Christians in China, throughout much of Latin America, and parts of Africa know persecution. Frankly, I’d love if the Church in the United States proclaimed such a steadfast message of love and reconciliation that it suffered consequences of it from a venomous, hateful culture. The Lord Jesus would rejoice, and we would, too, if we spoke and lived out a hatred of sin and injustice, incurring the wrath of evildoers and despots, instead of picking and choosing from the former and benefiting starkly from the latter. The world would take notice if we humbly, relationally put ourselves shoulder-to-shoulder next to and in the trenches with all who suffer. But as it is now, the most base and calloused among us vilify young people struggling with understanding their sexual and other identities — identities they likely were born with, not rebellions they blithely chose one back-to-school morning — and mocking those battles while unleashing their cultural pit bulls for even more vicious ones.

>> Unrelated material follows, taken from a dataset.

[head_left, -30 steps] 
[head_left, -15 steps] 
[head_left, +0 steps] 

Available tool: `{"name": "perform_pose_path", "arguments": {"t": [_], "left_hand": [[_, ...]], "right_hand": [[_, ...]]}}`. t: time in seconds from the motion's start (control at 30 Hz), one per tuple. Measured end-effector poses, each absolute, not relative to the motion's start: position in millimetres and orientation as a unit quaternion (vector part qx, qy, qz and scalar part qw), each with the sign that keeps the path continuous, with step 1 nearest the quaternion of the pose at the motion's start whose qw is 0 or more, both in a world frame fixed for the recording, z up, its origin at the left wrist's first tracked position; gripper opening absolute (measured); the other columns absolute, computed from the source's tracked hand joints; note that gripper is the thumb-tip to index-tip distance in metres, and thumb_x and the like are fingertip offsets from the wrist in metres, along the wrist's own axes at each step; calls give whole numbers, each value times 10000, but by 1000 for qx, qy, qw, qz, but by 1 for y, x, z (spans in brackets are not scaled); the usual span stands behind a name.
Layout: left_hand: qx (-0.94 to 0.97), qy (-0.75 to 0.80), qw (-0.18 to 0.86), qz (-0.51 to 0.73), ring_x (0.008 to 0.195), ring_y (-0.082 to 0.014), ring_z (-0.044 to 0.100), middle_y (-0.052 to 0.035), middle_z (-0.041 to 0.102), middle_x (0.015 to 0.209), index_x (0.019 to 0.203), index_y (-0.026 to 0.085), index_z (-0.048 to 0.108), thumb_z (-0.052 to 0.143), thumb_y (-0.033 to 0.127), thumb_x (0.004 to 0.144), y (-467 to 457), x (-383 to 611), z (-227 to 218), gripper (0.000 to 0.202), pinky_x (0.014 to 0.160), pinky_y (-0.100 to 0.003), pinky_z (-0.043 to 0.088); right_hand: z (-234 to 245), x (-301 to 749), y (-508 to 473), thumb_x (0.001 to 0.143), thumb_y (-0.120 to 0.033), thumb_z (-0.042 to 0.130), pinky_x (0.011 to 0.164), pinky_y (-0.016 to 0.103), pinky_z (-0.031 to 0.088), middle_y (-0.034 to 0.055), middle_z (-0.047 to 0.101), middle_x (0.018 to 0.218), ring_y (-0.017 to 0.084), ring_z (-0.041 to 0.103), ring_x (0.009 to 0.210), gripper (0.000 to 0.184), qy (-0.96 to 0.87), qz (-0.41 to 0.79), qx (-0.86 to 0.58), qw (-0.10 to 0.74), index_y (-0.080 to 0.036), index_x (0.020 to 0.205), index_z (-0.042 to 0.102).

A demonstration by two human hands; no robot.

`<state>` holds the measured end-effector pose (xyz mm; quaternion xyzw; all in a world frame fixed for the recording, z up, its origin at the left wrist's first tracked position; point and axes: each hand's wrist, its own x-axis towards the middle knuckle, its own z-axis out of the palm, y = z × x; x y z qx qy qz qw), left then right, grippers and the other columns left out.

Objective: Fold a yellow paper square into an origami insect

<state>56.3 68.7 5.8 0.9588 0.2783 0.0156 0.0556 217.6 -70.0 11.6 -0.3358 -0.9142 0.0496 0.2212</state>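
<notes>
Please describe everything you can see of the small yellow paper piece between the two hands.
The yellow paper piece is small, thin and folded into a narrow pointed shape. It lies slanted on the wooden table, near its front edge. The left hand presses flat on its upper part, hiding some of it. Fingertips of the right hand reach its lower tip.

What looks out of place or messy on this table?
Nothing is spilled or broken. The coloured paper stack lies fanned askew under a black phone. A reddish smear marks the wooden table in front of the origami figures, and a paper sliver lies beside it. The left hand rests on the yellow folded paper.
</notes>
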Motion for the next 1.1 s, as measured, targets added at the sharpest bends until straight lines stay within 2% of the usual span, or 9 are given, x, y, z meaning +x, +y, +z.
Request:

I suspect Wilson knows this, but any argument that minimizes the suffering of “the other” or convinces a maligned group that it deserves its maltreatment just comes so easily for him. In the same way that he has used the most inflammatory of rhetoric to describe the “tyranny” of life under an Obama Presidency without once admonishing his readers to eschew any violence against him, Wilson now mocks gay youth and their sufferings in the context of commenting on a program designed to keep them alive during adolescent torment and abuse — without once reminding us that violence and abuse against even those he considers sinful is wrong.

Of course, if Wilson’s worship of God compels him to pray harm on his enemies, mock the sufferings of the marginalized, and blister his cultural opponents, it’s more than likely that any harm resulting from his words could be called just a real, glaring bitch of “hard Providence.” Let’s hope he recognizes God’s judgment against him as something a bit more significant.